One thing about deadlifts to remember is that they can fail for 100 different reasons even if you're strong. If you really don't want to deadlift, you might try figuring out which part of the deadlift you're failing on and adding an appropriate assistance exercise. That would at least strengthen the weak link in your deadlifting chain, though obviously it wouldn't correct any weird form problems. Also, if you've been getting good at pistols, try duck deadlifts: heavy quad emphasis.


Just thought of something: Why not try stone lifts? That seems to incorporate a deadlift aspect into it, but is more like how you actually lift things in real life. Seems like there's different ways to do it & you could also incorporate throwing & rolling into the mix. I would read the book about it first, as it seems there's some nuance that might be good to know so that you don't hurt your back. Of Stones and Strength is the title of the one I read.

Personally- I do like the deadlift & it has it's uses, but also seems a little like it wouldn't carry over the same way as stone & sandbag exercises- simply because that how you actually move things in real life. A major point is that you may not have the optimum grip or angle & you'd be moving your body in a way that's not always aligned in a totally safe way. For instance: you'd normally keep your back straight, but with stone lifting you need to round your back sometimes & you'd have to get strong enough that that is something you can do without injuries).
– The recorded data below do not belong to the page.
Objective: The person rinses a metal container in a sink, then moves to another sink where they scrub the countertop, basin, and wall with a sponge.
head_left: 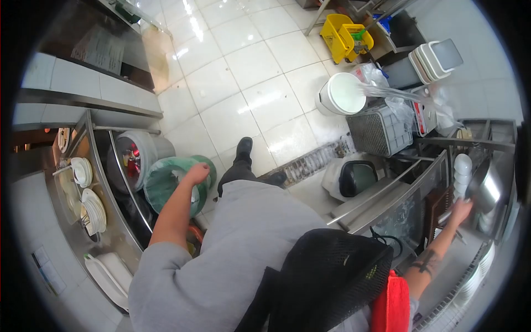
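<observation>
My right hand [461,211] is out at the far right, its fingers closed at the near edge of a shiny metal pot [488,187]. The pot is tilted over the metal counter, beside a stack of white cups or bowls [462,171]. On the other side, my left hand [198,174] hangs with curled fingers and nothing visible in it. Below it stands a bin with a green liner [166,188]. A clear streak that looks like water [392,93] stretches from the right to a white bucket [344,93] on the floor.
A floor drain grate [315,157] crosses the wet tiles ahead of my feet. Grey crates [379,133] stand near the bucket, and a yellow mop bucket [345,39] is farther back. Stacked plates [93,210] sit on the left counter; a plate rack [459,290] is at lower right.
</observation>
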The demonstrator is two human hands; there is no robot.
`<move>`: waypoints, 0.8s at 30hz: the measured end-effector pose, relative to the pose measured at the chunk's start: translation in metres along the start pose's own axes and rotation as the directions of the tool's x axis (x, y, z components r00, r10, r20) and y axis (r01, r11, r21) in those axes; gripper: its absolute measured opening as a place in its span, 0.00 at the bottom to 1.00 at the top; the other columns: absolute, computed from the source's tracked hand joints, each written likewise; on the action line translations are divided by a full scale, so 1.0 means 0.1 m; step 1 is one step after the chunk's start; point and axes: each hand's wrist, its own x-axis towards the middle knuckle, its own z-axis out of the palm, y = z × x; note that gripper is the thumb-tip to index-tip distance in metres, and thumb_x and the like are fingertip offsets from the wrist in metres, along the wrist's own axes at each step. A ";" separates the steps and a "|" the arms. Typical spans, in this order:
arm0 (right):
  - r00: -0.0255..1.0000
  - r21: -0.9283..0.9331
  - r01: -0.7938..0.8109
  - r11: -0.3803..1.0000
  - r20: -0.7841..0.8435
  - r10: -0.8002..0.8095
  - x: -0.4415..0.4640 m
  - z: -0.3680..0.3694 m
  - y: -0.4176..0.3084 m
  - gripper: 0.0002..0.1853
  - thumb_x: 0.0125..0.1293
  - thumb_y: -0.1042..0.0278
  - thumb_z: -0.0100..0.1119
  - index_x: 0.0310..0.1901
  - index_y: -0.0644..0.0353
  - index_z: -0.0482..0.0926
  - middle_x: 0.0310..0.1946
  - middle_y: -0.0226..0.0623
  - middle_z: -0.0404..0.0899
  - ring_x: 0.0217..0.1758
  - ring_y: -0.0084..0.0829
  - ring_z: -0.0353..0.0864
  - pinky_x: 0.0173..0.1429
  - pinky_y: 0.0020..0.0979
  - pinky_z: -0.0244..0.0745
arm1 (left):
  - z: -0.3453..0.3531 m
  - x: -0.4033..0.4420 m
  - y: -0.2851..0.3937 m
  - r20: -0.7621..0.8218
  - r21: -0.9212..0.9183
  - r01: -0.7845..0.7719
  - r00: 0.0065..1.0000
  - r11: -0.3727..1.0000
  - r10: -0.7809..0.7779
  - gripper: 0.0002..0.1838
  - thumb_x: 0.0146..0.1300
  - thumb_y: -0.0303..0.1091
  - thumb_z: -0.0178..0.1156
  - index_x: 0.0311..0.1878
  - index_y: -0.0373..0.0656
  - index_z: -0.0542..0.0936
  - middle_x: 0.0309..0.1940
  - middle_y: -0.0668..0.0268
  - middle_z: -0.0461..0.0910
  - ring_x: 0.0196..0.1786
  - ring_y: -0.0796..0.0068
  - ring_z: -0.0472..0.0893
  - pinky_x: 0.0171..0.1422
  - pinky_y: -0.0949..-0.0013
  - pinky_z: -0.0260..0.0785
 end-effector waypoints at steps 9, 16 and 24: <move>0.517 -0.261 -0.713 0.651 0.431 0.740 -3.81 0.05 2.01 0.16 0.58 0.69 0.50 0.41 0.70 0.84 0.25 0.51 0.81 0.26 0.40 0.83 0.30 0.42 0.77 | -0.24 0.20 0.12 0.100 0.197 -0.066 0.994 0.978 0.046 0.18 0.60 0.34 0.58 0.50 0.33 0.83 0.41 0.53 0.87 0.41 0.62 0.86 0.48 0.60 0.78; 0.003 -0.234 -0.926 0.296 0.780 0.626 -4.77 0.63 1.79 0.12 0.61 0.69 0.52 0.27 0.65 0.82 0.21 0.46 0.80 0.26 0.41 0.81 0.42 0.44 0.77 | -0.74 0.14 0.96 0.144 0.320 -0.141 0.985 0.937 0.099 0.18 0.58 0.36 0.59 0.48 0.35 0.85 0.43 0.50 0.86 0.48 0.54 0.85 0.56 0.59 0.75; 0.279 0.334 -0.548 -0.767 0.937 0.209 -4.67 0.52 1.66 0.17 0.69 0.71 0.47 0.20 0.49 0.62 0.14 0.22 0.59 0.16 0.21 0.61 0.20 0.24 0.58 | -0.54 0.24 1.55 0.174 0.218 -0.246 0.962 0.944 0.211 0.19 0.58 0.32 0.59 0.51 0.35 0.83 0.43 0.51 0.86 0.47 0.57 0.85 0.56 0.61 0.76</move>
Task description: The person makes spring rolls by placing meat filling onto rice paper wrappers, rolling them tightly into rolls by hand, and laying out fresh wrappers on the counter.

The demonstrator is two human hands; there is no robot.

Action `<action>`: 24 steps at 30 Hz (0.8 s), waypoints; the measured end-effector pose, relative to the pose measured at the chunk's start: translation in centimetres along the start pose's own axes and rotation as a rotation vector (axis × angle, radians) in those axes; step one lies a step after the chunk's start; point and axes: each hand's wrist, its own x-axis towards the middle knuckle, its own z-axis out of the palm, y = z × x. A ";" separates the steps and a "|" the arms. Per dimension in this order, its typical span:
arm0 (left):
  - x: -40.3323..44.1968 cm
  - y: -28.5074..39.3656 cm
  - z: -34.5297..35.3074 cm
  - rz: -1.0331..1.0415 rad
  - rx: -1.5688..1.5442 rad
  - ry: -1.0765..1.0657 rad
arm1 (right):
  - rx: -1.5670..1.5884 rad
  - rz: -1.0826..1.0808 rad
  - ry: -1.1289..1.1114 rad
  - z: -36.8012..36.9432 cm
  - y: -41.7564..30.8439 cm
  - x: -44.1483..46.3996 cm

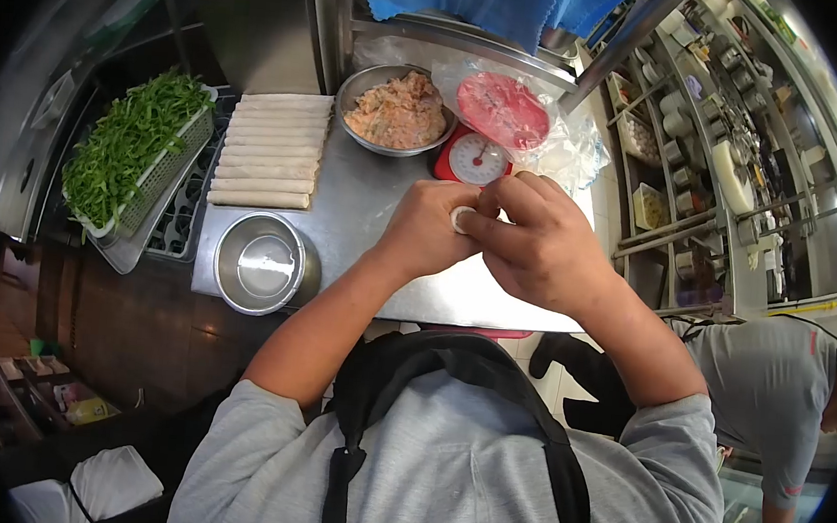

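Note:
My left hand (433, 231) is closed around a small white roll (461, 220), whose round end shows between the hands. Fingers of my right hand (537, 233) pinch at that same end. Just beyond them stands a red scale (478, 158) with a white dial, topped by a pink plate (503, 110) covered in clear plastic. A metal bowl (355, 87) of pinkish minced filling (403, 113) sits left of the scale. Pale rolls (267, 156) lie stacked side by side on a board further left. An open metal container (266, 262) rests at the table's near left corner.
Leafy greens (132, 150) fill a white basket (173, 159) at the left. Blue cloths (488, 2) hang over the table's far edge. Metal shelves (704, 127) with containers stand at the right. A co-worker (763, 387) bends down at the lower right.

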 end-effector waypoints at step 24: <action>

Also you might be moving things with a shifting balance (sandbags, jugs of water, etc...) or an uneven one (quite a few stones are like that).

Just food for thought. Now that I think about it, I'm going to go & read that Stones & Strength book again because that rounded back situation confuses me a little. Maybe you just have to build it up from lifting lighter amounts that you'd typically use with a barbell?


New member
Thanks for the replies everyone!

At least now, I have a better idea of the weight and volumetric requirements of kettlebell work that might actually help my deadlift. That's the sort of perspective I wanted to gain. It brings to mind those vids of Budd Jeffries swinging a 2 pood for twenty straight minutes and more.....

I'm certainly not adverse to DLs once or twice weekly. Ditto for bench, since I am not yet seeing carryover from my pushup work.

It seems that pistols can be great for hip/knee stability/longevity and that they are most directly helpful to athletes other than powerlifters who use their legs more independently and in multiple planes. As a runner I can vouch for their stabilizing activity on hips and knees.


New member
I'm a big nonbeliever in the carry-over idea. As far as I LEARNED: A big number in one type of deadlift DOES NOT carry over to big numbers in another type of Deadlift. A big military press DOES NOT equal a bigger bench.

Absolutely agreed. Unless you're new to exercising in general or very weak, you're not going to hit a big deadlift without specific deadlifting work.